• Action item: Could you please count how many lines in the data below hold the string "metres"? Reply with only the number.
[Available data — start]
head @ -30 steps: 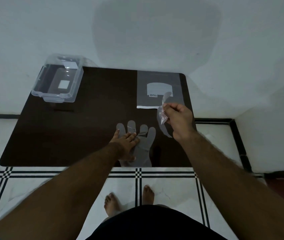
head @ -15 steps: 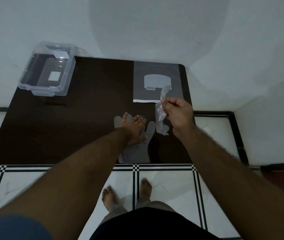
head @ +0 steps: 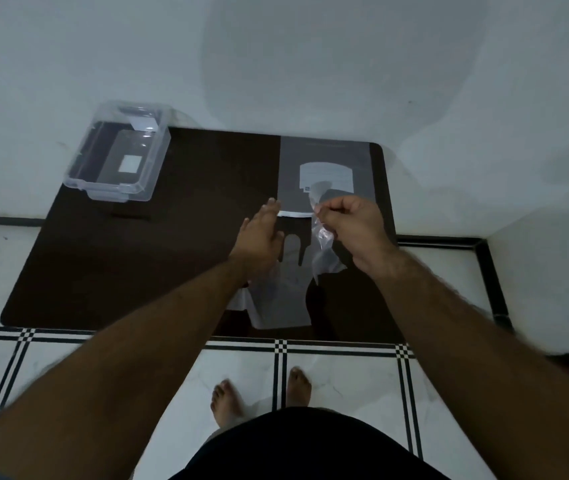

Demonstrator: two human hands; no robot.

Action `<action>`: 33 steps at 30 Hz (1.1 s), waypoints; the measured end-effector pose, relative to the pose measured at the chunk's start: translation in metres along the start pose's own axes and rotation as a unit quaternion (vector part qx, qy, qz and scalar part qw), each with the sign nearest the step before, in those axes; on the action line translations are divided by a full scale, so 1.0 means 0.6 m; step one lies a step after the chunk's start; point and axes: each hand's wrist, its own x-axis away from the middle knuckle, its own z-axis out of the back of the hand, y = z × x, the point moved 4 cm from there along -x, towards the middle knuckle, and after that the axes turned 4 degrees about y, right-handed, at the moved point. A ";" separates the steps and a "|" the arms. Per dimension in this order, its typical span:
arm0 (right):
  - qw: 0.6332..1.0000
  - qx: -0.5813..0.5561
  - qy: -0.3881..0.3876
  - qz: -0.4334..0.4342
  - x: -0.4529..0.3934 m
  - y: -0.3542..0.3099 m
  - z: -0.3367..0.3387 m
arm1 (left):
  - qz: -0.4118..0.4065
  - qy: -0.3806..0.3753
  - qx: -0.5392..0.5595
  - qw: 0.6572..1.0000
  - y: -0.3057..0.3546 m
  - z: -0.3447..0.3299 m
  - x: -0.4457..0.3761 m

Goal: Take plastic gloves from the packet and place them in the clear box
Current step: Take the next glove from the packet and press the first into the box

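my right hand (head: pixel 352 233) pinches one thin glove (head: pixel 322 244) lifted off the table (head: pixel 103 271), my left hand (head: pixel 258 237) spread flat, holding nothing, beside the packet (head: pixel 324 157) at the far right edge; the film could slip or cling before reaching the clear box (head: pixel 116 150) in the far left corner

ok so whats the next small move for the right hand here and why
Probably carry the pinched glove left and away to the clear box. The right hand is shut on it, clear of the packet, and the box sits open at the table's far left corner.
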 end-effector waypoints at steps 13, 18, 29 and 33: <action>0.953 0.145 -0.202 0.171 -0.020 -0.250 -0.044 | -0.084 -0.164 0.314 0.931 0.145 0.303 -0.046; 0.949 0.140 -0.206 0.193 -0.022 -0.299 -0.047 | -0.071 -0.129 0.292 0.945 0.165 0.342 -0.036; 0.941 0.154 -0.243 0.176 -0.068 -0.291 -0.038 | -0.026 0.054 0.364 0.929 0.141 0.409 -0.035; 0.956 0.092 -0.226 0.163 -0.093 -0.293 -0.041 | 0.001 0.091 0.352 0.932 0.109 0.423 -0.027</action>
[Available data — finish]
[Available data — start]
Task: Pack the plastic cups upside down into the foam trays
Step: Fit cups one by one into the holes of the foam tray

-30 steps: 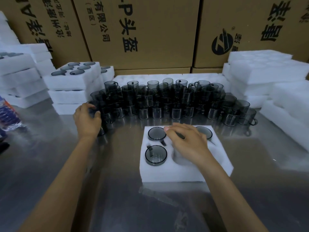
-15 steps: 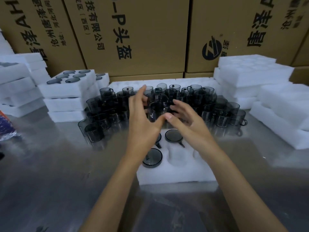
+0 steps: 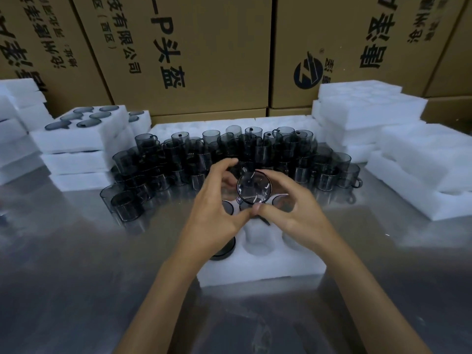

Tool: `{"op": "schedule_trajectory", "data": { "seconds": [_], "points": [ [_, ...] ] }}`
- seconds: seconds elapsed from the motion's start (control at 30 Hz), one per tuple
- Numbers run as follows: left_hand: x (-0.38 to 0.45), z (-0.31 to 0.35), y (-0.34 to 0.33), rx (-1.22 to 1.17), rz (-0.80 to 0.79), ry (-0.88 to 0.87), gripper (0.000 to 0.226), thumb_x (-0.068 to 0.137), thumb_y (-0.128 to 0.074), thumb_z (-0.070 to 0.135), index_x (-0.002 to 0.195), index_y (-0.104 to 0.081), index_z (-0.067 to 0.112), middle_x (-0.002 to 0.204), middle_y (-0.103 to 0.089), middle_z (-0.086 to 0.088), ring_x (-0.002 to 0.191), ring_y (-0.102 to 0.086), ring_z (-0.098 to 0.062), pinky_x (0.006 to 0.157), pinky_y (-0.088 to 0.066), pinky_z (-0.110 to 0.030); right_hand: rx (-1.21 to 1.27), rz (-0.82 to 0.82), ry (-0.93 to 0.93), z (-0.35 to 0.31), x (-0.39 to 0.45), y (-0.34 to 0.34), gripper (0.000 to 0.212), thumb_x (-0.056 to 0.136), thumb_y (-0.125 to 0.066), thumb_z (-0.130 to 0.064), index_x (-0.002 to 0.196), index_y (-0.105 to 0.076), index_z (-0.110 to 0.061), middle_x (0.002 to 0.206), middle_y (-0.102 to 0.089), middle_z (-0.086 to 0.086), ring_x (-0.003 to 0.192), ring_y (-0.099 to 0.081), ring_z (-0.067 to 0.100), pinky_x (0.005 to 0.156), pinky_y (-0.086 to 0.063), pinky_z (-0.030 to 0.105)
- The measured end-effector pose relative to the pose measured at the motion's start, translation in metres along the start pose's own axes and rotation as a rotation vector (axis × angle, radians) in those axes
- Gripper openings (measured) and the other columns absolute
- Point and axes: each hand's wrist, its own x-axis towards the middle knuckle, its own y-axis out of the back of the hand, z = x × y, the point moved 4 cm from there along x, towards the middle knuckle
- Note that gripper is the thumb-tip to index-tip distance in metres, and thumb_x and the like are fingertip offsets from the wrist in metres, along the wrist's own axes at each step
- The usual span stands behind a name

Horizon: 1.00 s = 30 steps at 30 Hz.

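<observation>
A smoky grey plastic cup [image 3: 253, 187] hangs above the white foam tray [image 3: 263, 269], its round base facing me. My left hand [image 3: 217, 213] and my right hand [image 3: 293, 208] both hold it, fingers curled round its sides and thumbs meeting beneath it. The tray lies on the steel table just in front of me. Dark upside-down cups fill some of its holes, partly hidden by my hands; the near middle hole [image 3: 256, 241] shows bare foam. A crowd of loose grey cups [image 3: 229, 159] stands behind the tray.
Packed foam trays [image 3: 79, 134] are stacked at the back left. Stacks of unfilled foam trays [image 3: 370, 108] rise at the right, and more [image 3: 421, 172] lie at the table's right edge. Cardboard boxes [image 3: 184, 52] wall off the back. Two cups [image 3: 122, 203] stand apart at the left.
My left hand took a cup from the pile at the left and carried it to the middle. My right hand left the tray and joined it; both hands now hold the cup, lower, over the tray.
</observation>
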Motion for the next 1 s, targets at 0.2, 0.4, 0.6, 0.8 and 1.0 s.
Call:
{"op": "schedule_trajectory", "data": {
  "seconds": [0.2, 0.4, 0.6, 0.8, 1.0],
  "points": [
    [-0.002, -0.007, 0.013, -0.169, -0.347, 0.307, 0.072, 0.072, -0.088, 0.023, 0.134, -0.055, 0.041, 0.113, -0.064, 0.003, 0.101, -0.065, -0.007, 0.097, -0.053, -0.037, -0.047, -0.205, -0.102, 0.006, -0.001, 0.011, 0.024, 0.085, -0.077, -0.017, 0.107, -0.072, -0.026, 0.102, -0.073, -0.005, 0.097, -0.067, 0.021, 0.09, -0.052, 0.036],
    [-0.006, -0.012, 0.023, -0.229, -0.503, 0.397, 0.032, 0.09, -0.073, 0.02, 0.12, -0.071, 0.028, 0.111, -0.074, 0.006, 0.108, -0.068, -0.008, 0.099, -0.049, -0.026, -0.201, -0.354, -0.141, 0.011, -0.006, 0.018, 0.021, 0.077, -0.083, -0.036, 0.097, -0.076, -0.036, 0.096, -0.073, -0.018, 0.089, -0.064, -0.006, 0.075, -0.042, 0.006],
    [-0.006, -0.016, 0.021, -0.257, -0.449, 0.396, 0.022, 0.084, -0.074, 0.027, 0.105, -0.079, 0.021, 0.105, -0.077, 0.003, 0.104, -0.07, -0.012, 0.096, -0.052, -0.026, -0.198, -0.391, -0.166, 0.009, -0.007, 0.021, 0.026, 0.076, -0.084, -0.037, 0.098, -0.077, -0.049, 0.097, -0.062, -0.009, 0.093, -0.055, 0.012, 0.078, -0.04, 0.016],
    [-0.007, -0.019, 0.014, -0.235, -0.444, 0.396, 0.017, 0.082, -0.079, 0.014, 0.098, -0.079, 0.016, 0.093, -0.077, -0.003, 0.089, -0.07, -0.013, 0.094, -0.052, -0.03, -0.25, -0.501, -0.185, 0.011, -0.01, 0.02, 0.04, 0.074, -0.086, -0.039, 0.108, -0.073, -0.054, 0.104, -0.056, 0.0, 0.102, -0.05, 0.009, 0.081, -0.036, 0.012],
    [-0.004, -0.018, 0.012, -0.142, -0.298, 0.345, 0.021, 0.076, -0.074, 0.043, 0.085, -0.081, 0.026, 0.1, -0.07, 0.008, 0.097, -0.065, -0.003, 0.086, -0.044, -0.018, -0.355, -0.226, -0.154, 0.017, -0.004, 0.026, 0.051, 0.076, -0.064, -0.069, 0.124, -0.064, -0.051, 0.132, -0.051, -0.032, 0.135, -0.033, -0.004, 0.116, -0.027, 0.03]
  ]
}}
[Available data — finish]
• Exercise response: 3